*** RECORDED DATA ***

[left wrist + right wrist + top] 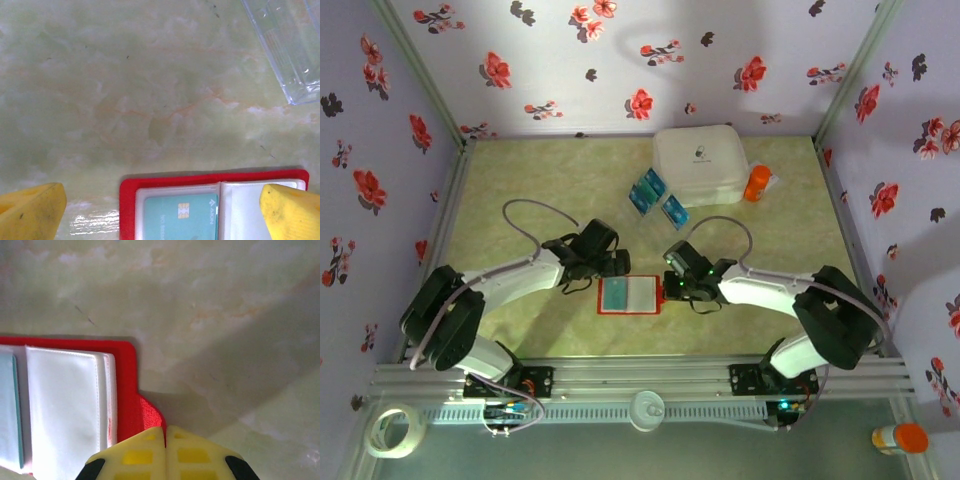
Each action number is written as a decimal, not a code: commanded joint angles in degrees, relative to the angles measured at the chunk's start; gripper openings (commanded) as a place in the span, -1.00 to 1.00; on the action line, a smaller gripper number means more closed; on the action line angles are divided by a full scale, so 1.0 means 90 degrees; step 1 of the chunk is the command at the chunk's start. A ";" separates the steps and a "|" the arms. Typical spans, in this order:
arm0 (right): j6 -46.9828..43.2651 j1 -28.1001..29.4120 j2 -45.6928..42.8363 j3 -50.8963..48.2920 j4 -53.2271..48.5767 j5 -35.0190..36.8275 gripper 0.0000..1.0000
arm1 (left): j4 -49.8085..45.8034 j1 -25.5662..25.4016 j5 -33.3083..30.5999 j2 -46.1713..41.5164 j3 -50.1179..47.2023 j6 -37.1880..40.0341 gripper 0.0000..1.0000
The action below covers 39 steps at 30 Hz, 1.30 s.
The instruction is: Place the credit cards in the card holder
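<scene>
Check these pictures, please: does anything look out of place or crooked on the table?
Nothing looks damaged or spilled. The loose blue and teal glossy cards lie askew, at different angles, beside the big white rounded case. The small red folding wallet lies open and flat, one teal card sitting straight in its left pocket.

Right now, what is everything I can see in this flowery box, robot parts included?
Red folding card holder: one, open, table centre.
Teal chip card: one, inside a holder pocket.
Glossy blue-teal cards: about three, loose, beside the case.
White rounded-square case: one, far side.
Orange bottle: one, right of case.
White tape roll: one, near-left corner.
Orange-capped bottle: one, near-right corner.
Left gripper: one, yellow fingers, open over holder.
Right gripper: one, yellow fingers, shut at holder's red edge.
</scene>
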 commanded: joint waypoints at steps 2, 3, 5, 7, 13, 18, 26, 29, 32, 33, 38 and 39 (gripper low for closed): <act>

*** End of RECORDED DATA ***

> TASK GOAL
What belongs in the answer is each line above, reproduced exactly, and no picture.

> ANSWER TO THIS PROBLEM
[left wrist + right wrist + top] 
Each action number is written as a decimal, not a code: commanded joint angles in degrees, relative to the angles measured at the chunk's start; gripper openings (commanded) as a place in the span, -1.00 to 1.00; on the action line, a smaller gripper number means more closed; on the action line angles are divided by a full scale, so 1.0 means 90 degrees; step 1 of the chunk is the command at the chunk's start. A ";" separates the steps and a "|" the arms. Typical spans, in this order:
arm0 (right): j6 -46.9828..43.2651 j1 -28.1001..29.4120 j2 -45.6928..42.8363 j3 -50.8963..48.2920 j4 -53.2271..48.5767 j5 -35.0190..36.8275 gripper 0.0000..1.0000
arm1 (left): j4 -49.8085..45.8034 j1 -25.5662..25.4016 j5 -33.3083..30.5999 j2 -46.1713..41.5164 j3 -50.1179..47.2023 j6 -37.1880..40.0341 gripper 0.0000..1.0000
The action below covers 39 steps at 30 Hz, 1.30 s.
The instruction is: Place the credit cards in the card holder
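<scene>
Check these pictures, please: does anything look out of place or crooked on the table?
Nothing looks damaged or spilled. The loose blue and teal glossy cards lie askew, at different angles, beside the big white rounded case. The small red folding wallet lies open and flat, one teal card sitting straight in its left pocket.

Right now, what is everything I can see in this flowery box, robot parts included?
Red folding card holder: one, open, table centre.
Teal chip card: one, inside a holder pocket.
Glossy blue-teal cards: about three, loose, beside the case.
White rounded-square case: one, far side.
Orange bottle: one, right of case.
White tape roll: one, near-left corner.
Orange-capped bottle: one, near-right corner.
Left gripper: one, yellow fingers, open over holder.
Right gripper: one, yellow fingers, shut at holder's red edge.
</scene>
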 commanded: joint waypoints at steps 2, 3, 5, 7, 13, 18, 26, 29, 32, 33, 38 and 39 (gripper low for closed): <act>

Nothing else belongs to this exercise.